== Segment start ==

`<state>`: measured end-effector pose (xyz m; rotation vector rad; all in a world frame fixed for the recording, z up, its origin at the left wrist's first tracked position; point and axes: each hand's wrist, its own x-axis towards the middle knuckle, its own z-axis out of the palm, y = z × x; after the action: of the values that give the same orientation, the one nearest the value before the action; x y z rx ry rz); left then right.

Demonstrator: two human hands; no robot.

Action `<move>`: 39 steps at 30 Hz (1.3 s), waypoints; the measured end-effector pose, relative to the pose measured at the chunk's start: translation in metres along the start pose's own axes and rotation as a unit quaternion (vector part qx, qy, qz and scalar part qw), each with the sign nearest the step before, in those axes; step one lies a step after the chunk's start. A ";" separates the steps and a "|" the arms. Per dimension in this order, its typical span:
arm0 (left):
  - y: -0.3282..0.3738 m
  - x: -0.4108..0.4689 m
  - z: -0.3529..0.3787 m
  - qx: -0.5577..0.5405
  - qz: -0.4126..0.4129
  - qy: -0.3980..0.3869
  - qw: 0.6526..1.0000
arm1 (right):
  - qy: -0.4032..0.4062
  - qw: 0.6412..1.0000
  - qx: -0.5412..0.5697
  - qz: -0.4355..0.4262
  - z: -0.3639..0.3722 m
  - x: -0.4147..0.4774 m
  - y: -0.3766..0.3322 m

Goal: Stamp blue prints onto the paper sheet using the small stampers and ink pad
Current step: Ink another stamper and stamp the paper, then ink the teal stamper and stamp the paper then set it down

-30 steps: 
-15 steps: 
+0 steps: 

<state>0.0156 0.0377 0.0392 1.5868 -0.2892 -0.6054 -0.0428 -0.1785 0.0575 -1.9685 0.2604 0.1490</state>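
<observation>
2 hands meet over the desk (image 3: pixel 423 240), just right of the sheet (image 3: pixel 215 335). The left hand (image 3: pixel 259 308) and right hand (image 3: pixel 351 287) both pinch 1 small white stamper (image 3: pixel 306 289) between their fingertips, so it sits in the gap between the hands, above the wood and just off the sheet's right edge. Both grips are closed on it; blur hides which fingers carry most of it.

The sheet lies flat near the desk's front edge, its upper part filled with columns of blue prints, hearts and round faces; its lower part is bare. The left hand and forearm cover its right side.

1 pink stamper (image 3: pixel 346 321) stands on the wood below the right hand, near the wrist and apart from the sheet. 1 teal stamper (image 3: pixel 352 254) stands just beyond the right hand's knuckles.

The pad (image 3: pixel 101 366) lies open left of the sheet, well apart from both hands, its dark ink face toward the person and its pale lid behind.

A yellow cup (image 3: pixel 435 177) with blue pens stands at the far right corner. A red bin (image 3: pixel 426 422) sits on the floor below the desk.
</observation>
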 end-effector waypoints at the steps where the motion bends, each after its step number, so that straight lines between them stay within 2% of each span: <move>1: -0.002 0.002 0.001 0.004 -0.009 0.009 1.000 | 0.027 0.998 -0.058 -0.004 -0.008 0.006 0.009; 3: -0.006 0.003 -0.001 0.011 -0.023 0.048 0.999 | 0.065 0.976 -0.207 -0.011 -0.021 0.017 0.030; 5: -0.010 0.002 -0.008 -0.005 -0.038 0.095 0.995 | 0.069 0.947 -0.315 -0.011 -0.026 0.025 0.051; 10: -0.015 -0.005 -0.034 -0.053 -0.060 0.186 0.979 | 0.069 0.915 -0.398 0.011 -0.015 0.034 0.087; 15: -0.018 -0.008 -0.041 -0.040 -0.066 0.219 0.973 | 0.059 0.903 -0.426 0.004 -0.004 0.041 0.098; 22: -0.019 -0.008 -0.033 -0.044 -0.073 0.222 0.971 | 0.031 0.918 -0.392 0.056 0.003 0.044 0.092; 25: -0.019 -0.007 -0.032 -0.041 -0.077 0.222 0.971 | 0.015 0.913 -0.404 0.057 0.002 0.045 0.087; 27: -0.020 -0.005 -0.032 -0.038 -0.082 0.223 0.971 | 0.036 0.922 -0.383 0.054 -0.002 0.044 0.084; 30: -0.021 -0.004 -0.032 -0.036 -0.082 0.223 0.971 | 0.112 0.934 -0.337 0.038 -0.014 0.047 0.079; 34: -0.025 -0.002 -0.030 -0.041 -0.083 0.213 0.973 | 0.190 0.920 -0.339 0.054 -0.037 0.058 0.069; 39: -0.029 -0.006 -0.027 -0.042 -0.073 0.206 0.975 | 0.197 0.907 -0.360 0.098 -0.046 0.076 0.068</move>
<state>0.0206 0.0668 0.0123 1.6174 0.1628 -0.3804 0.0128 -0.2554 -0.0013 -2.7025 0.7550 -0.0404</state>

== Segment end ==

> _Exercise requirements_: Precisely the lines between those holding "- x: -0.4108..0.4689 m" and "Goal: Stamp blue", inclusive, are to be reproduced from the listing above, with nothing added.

> _Response below_:
  - x: -0.4108..0.4689 m
  - z: -0.3529..0.3787 m
  - qx: -0.5577..0.5405
  - qz: -0.4126..0.4129
  - qy: -0.3980..0.3869
  - qw: 0.6526..1.0000
arm1 (right):
  - qy: -0.4032..0.4062
  - qw: 0.6412..1.0000
  - qx: -0.5412..0.5697
  - qz: -0.4355..0.4262
  - z: -0.3639..0.3722 m
  - x: -0.4147..0.4774 m
  - y: -0.3766..0.3322 m

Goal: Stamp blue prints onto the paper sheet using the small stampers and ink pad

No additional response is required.